## ACTIVITY:
Each line of the data below holding the word "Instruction" must be copied.

## Stored items from a collection:
##########

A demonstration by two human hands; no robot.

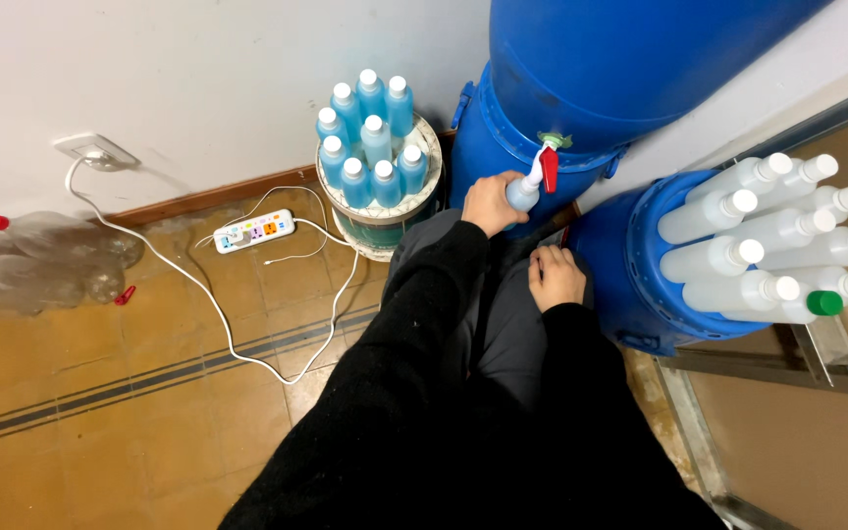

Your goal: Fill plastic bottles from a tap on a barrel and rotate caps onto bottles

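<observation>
Blue liquid could overflow: left hand (489, 201) grips the small bottle (522, 193) under the red tap (548, 169); right hand (556, 278) rests loosely curled, holding nothing.

The floor (130, 393) is made of yellow-brown tiles with dark stripes running across it. A white power strip with coloured buttons (254, 231) lies flat on the floor, close to the wall. A long thin white cord (210, 302) snakes over the tiles past the power strip. To the left of the power strip, well apart from it, big clear plastic bottles (46, 260) lie on their sides by the wall. A small red clip (126, 294) lies just beside them. To the right of the power strip stands a round white and green bucket (385, 221). Further right, a big blue plastic barrel (640, 265) lies on its side.
</observation>
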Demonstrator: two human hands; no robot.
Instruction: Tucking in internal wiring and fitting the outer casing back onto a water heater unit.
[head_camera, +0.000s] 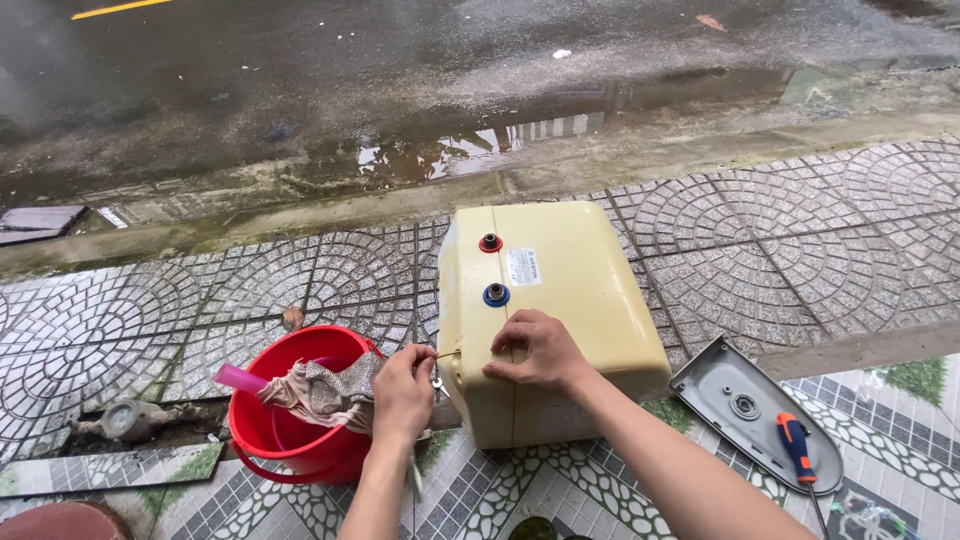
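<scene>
Cream-yellow boxy water heater (560, 300) is lying on the patterned paving tiles (800, 250) near the curb, w/ its long axis running away from the person toward the wet street (400, 80), near end at the edge of a step. The face w/ the 2 pipe ports is turned up: red-ringed port (490, 243) farther away, blue-ringed port (496, 295) closer, both pointing upward, white sticker just beside them. Right hand (540, 350) rests on top of the heater near the close end, fingers curled loosely & pressing down on the casing, not gripping anything. Left hand (402, 392) is at the heater's left side, fingers pinched shut on a thin tool (447, 354) whose tip touches the casing's left edge; can't tell exactly what kind of tool, it's mostly hidden in the fist. Just left of that hand there's a red bucket (290, 430) w/ a rag (325, 390) draped over the rim & a pink stick poking out. On the right, well apart from the hands, a grey plastic cover (740, 400) lies flat w/ an orange-handled screwdriver (797, 446) on it.
</scene>
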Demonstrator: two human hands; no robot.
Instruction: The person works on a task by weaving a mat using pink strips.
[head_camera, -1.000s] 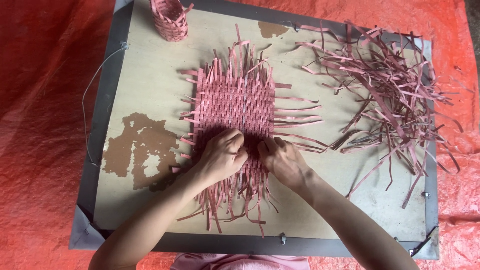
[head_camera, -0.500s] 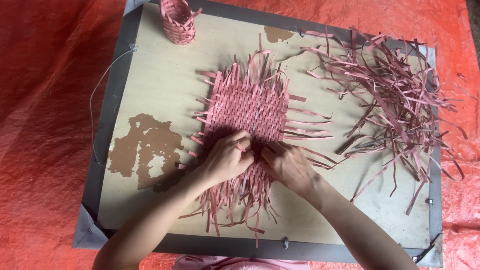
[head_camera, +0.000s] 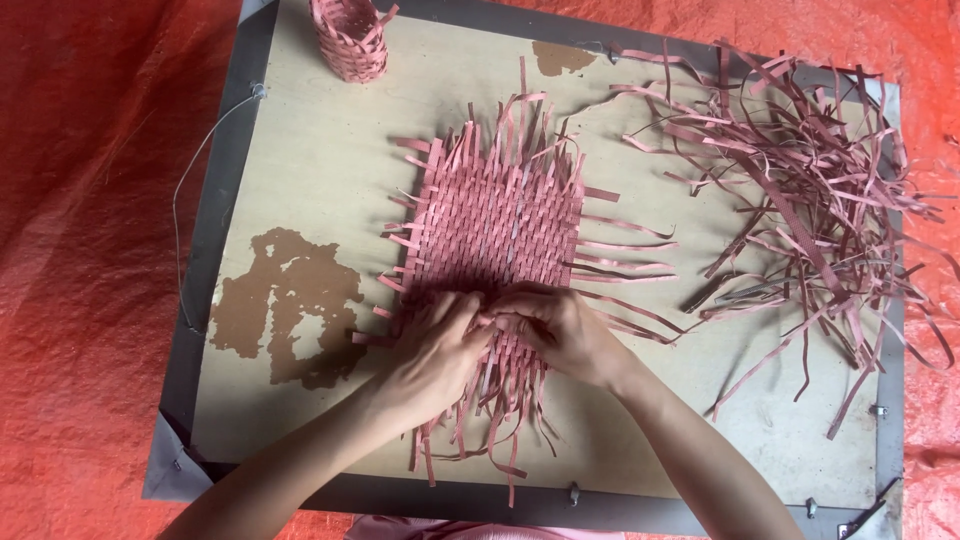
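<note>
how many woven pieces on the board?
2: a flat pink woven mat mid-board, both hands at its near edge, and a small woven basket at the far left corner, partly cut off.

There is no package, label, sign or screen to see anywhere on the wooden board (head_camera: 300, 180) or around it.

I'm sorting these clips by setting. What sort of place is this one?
Probably a makeshift handcraft weaving spot on the ground: a worn wooden board lies on an orange tarp, both hands work a pink woven strip mat, and loose strips are piled beside it.
</note>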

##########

## TASK SOLUTION:
Instruction: Tucking in internal wiring and fitting the outer casing back onto a water heater unit.
Instruction: The person works on a task by weaving a mat using pink strips.

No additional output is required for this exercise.